Reed’s ska-tinged beats played off the skanking guitar riffs and melodic bass to create great tunes like ‘Timebomb’, ‘Journey To The End Of The East Bay’, ‘Ruby Soho’ and ‘Salvation’. Reed left the band in 2003 after their Indestructible album.
Rastafarian punk band Bad Brains pioneered the late ’70s/early ’80s hardcore sound in Washington DC, and they were powered from the back by the inimitable Earl Hudson, who matched the bands’ furiously fast guitar and intense vocals with incredible energy and polyrhythmic skill.

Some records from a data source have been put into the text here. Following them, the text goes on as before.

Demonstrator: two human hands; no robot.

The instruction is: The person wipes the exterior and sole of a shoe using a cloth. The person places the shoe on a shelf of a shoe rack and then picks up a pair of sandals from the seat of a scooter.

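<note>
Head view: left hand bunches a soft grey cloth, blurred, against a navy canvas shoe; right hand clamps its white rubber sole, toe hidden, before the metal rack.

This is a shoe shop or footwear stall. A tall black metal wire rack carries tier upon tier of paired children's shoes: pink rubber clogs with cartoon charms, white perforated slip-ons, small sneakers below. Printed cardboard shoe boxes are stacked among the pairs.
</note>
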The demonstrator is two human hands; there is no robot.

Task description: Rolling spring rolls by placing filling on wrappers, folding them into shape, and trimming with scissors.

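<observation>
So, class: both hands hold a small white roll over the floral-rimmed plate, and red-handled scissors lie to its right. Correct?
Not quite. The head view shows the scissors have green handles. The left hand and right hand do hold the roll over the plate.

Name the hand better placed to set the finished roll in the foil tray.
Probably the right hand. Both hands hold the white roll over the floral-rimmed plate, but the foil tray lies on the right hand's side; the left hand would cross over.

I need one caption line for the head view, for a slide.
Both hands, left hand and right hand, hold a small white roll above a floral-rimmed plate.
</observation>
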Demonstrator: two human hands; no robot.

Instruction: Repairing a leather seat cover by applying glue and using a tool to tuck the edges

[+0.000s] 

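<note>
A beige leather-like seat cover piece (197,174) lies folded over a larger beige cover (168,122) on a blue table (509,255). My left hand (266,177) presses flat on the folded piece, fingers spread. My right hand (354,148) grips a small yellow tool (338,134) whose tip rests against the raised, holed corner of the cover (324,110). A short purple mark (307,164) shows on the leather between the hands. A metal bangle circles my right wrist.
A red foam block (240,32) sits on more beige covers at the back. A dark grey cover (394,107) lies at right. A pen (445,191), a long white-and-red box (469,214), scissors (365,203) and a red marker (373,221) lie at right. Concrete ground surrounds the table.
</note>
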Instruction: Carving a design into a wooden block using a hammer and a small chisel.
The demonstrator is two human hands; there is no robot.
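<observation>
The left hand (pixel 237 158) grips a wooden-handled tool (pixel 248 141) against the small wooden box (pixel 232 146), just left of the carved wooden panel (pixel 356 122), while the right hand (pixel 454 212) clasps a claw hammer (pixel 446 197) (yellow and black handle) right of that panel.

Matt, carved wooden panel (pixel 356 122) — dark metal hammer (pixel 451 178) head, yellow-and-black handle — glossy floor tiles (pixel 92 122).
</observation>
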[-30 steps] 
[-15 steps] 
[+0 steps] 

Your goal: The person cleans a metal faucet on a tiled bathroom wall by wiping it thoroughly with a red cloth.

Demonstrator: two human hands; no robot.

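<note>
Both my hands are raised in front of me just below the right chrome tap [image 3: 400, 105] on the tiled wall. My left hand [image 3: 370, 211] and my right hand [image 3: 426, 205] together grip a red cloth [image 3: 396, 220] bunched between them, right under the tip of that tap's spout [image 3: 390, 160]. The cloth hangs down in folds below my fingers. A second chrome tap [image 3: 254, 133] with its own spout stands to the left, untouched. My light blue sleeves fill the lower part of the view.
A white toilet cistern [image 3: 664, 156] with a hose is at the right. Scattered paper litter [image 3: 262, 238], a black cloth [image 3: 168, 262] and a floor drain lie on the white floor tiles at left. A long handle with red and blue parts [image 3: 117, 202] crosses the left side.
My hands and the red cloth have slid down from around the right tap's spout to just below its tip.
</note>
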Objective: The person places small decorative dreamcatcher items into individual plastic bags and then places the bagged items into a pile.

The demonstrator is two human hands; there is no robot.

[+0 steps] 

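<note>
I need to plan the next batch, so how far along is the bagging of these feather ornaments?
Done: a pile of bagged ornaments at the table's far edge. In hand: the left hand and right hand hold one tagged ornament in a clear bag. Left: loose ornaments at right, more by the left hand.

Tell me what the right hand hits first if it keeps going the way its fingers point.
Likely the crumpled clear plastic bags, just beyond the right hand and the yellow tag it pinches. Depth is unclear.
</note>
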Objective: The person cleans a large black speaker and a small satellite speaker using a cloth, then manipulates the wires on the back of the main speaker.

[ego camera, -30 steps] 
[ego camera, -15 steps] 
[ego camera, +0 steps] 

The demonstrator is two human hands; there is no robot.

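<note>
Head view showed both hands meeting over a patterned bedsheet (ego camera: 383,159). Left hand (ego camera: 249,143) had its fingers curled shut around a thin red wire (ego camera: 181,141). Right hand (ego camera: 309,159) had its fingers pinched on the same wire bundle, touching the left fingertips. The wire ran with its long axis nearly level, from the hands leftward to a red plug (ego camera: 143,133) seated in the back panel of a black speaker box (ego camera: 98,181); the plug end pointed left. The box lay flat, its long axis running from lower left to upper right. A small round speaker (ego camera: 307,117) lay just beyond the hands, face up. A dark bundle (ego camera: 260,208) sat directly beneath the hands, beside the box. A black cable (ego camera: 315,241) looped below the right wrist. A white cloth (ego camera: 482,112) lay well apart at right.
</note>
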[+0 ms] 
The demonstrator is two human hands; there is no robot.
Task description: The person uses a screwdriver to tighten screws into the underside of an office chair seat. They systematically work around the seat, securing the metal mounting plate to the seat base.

The band fused elements of reggae, funk, hip-hop and soul into their punk rock, and Earl was able to deliver adeptly whatever the songs required. The band had actually started out life playing jazz fusion, which accounts for not only the band’s surprising musicality (at that sort of speed), but also Earl’s incorporation of the complex rhythms that gave them stand-out from their contemporaries.
14. Ron Welty
Ron Welty was the Offspring’s drummer from 1987 until 2003, and as such played on the Orange County punk rockers’ finest work including Smash, Ixnay On The Hombre and Americana.
Ron got an entry in Rhythm’s recent 101 Greatest Drum Intros with the Offspring’s Smash hit, ‘Come Out And Play’, which he starts with a beat played between his hi-hat stand and snare, with a little stepped hat in there for good measure, before a meaty kick and snare brings in the verse.